BONNER: If it wasn’t for buildOn, I tell you I wouldn’t be doing nothing else. After I did it once and I felt like somebody actually needed me for something, I started going back. And it actually keeps you so busy you don’t have time to think about the negative, you always focus on the positive.

WOMAN: Dip it in and then paint.

FAW: Likewise for Gimy Arzu. At 14, he joined a street gang. Now he’s joined buildOn.

GIMY ARZU: BuildOn changed me as a better person and a better man.

FAW: In what way?

ARZU: What way? I’ve been working hard in school. I’m on my way to college.

FAW: Jim Ziolkowski who says buildOn, which closely monitors what each student volunteer does, has seen radical changes in their academic achievement too.

ZIOLKOWSKI: What we’ve seen, even in schools where four year graduation rates are 50 percent or less, 94% of our kids are not only graduating, they’re going to college.

MADELINE RIOS (The Bronx Center for Science and Math): (speaking in hallway) Come back afterwards. It’s from eleven ’til one, right?

Madeline Rios, The Bronx Center for Science and Math

FAW: From her vantage point as assistant principal at the Bronx Center for Science and Math, Madeline Rios has witnessed those changes.

RIOS: I’ve seen a big confidence booster in their personality, in their schoolwork. I think it’s important for people to have a purpose and the kids like that sense of wow, I did something for someone else.

FAW: And buildOn isn’t just trying to change kids like Mo or Gimy. It is also quite literally trying to change the world by building hundreds of those schools abroad.

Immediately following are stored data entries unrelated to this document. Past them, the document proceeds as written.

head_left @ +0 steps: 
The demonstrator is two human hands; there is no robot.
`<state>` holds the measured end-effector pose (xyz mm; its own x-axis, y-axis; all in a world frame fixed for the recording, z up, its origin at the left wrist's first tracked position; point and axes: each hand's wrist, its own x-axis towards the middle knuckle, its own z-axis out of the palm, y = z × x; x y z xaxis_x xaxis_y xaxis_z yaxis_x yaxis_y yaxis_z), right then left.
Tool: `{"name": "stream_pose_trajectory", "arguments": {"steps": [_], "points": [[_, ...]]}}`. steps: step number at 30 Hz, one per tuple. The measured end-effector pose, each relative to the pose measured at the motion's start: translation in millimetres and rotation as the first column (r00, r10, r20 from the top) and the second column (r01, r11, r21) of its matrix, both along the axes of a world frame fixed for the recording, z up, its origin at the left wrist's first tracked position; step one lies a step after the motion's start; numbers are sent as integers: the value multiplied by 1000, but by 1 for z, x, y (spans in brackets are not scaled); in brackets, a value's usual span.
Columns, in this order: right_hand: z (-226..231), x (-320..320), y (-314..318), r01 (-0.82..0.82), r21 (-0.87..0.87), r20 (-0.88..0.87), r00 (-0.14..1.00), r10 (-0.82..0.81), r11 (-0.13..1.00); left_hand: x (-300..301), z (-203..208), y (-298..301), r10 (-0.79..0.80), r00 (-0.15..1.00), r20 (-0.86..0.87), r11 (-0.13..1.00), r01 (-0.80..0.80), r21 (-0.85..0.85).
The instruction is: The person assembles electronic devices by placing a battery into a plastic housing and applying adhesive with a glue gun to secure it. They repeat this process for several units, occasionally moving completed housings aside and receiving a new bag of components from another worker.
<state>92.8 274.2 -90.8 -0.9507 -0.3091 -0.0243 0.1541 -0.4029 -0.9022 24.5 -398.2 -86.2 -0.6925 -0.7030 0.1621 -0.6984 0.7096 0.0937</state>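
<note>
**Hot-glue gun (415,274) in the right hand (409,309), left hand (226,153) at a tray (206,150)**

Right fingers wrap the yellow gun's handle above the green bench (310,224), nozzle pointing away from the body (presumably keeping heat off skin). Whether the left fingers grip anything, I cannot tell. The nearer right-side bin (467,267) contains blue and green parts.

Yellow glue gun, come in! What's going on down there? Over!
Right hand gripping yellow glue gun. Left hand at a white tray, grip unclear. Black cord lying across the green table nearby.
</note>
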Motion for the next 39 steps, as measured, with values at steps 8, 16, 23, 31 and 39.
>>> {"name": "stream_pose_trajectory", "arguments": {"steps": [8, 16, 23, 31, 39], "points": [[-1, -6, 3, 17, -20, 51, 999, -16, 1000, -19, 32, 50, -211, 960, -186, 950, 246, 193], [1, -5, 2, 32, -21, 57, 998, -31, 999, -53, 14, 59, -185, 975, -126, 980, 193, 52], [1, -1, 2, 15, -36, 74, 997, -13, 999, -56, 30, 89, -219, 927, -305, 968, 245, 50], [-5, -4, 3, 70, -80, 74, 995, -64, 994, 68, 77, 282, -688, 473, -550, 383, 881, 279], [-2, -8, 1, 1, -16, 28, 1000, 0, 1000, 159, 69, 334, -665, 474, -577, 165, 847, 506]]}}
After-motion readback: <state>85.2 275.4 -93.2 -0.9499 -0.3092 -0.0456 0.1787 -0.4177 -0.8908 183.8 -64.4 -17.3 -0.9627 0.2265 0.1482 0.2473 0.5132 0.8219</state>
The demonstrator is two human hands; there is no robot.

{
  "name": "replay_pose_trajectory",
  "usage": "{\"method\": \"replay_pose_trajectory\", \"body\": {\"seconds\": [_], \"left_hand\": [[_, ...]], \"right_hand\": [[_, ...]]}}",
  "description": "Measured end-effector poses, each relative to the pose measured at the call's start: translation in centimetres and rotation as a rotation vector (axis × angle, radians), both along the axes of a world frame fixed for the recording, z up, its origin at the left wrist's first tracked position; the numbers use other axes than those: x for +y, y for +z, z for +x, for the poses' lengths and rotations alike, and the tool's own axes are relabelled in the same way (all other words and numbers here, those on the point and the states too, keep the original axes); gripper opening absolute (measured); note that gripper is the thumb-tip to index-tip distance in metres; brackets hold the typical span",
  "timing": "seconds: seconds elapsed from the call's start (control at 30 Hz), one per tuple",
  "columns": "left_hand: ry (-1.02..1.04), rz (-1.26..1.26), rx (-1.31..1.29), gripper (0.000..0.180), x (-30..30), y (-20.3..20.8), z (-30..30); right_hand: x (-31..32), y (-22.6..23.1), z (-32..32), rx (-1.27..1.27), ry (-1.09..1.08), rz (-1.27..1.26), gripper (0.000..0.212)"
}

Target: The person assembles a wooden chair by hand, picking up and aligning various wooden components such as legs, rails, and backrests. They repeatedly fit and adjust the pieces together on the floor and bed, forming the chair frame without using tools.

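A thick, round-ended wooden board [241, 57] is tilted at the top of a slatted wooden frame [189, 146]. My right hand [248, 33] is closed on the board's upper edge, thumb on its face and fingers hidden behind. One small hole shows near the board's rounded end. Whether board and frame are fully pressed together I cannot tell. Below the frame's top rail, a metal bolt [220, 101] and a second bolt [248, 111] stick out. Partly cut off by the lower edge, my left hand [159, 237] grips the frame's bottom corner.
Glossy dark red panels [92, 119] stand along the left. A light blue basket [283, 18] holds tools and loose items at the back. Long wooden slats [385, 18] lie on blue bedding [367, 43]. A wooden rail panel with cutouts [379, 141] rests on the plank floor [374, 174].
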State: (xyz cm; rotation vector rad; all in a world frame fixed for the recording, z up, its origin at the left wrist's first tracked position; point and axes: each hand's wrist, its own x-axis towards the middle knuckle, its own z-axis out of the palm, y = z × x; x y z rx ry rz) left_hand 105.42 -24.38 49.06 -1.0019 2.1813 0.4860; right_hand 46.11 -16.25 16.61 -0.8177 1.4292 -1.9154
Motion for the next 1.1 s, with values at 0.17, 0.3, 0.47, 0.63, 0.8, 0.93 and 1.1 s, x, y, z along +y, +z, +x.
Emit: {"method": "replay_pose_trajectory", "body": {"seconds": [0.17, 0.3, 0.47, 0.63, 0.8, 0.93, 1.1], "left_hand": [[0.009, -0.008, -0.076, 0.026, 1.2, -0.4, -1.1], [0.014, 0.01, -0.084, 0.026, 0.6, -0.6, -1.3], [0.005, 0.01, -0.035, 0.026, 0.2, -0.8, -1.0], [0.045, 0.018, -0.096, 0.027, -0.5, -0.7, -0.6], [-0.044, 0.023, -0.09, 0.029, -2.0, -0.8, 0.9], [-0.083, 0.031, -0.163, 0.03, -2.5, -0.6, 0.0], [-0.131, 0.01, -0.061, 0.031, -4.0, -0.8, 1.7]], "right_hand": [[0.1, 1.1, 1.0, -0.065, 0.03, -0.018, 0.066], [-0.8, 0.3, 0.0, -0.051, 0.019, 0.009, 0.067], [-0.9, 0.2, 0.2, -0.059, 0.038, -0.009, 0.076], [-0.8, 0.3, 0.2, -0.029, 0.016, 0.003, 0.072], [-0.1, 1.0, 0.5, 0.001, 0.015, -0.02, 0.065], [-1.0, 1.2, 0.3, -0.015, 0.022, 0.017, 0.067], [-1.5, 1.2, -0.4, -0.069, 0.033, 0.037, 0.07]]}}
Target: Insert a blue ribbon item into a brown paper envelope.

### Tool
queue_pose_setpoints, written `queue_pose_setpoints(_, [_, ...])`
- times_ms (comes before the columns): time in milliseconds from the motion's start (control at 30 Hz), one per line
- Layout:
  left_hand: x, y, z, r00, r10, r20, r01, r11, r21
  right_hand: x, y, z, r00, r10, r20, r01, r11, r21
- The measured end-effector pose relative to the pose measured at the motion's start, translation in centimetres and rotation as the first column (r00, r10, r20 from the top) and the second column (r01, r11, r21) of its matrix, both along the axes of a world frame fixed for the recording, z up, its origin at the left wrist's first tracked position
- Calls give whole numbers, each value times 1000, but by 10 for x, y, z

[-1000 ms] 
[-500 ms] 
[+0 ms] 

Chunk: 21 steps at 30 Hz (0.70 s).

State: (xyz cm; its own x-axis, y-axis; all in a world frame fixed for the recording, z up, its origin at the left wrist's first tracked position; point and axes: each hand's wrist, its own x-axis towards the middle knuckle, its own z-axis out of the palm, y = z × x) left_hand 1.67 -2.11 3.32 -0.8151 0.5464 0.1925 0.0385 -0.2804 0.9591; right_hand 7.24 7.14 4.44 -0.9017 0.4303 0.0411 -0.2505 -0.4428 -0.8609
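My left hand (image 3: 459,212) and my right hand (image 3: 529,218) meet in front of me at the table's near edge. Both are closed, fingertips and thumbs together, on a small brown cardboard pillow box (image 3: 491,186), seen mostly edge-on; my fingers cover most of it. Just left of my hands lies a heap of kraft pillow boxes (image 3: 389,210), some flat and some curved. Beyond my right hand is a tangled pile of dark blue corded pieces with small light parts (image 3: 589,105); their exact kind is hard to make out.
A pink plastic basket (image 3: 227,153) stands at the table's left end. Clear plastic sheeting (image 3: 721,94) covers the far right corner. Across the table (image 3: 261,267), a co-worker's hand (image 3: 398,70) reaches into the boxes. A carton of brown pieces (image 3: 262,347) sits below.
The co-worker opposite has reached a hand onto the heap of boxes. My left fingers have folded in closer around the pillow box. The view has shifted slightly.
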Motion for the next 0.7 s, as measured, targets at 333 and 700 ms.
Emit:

It’s a mission he’s undertaken because of a devout Catholic faith which his father helped instill. And which Jim Ziolkowski says he sometimes reinforces with a passage from Mark about confronting his fear of failing.

ZIOLKOWSKI: I go back to that passage about fear all the time. For me, my trust in God, I was able to overcome that fear. And then you got to get by it so that you can step up and do what you know you’re capable of doing.

FAW: Even though pancreatic cancer claimed his beloved father, and his older son was ravaged by encephalitis and meningitis, Jim Ziolkowski’s faith has not wavered.

ZIOLKOWSKI: This journey with my son Jack has reinforced and strengthened my faith. I rely on it more than I ever have, and I’m thankful. I know that’s a gift. I’m thankful.

FAW: He has described all the heartache, and all the success of buildOn, in his forthcoming book, whose subtitle poses the daunting question: can one person change the world?

ZIOLKOWSKI: I’m convinced that we can, and when we do it collectively, it’s gonna become a massive movement.

You gotta decide what you’re passionate about, I think you’ve got to take that first step, in service, and then light that fire and that ignition is something that nobody, nobody can put out, that fire that you start, no one can extinguish.

FAW: The way Eddie and Rahni in the garden, or Mo with that paint brush are doing, one project, one day at a time.

DAVIS: From nothing to something, which is kind of what buildOn is truly about. Going from nothing to something.

FAW: Five hundred plus schools, one million plus hours — and counting.

GROUP: We are buildOn! We are buildOn!

FAW: For Religion and Ethics NewsWeekly, this is Bob Faw in the south Bronx.